This archipelago, 1500 miles (2500 km) from the continents of Africa and South America, is one of the most remote inhabited places on earth. It consists of the following islands:
- the main island Tristan da Cunha and its surrounding islands
  - Tristan da Cunha, the main island and largest area: 98 km2
  - Inaccessible Island area: 14 km2
  - Nightingale Islands area: 3.4 km2
    - Nightingale Island area: 3.2 km2
    - Middle Island area: 0.1 km2
    - Stoltenhoff Island area: 0.1 km2
- Gough Island (Diego Alvarez) area: 68 km2 important as the largest undisturbed cool-temperate island habitat in the South Atlantic Ocean.
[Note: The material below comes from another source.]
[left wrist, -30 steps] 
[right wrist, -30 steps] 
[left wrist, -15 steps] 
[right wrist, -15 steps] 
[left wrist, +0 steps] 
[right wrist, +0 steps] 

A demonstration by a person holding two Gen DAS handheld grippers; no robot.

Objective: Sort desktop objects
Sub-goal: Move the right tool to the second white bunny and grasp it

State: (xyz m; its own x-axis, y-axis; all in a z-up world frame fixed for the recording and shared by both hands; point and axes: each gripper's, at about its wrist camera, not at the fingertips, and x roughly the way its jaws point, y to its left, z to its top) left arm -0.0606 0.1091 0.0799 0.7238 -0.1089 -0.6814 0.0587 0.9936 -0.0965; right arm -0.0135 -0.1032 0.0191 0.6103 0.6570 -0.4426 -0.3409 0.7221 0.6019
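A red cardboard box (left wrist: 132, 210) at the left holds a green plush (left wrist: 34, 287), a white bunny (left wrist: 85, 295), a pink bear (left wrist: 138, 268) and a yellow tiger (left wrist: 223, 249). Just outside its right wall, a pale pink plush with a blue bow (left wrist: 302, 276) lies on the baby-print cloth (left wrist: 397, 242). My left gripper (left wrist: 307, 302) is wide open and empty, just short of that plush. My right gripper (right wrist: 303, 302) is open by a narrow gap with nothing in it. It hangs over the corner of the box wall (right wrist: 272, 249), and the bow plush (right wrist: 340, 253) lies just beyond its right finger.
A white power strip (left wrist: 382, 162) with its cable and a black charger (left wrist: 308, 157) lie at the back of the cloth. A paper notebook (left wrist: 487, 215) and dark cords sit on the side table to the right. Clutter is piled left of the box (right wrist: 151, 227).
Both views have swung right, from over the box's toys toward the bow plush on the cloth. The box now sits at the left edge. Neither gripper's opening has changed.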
The main island is quite mountainous; the only flat area is the location of the capital, Edinburgh of the Seven Seas, on the northwest coast, and of the agricultural area named Potato Patches. The highest point is a volcano called Queen Mary's Peak reaching 2062 m; it is covered by snow in winter and is listed as an ultra prominent peak. Tristan da Cunha is thought to have been formed by a long-lived centre of upwelling magma called the Tristan hotspot.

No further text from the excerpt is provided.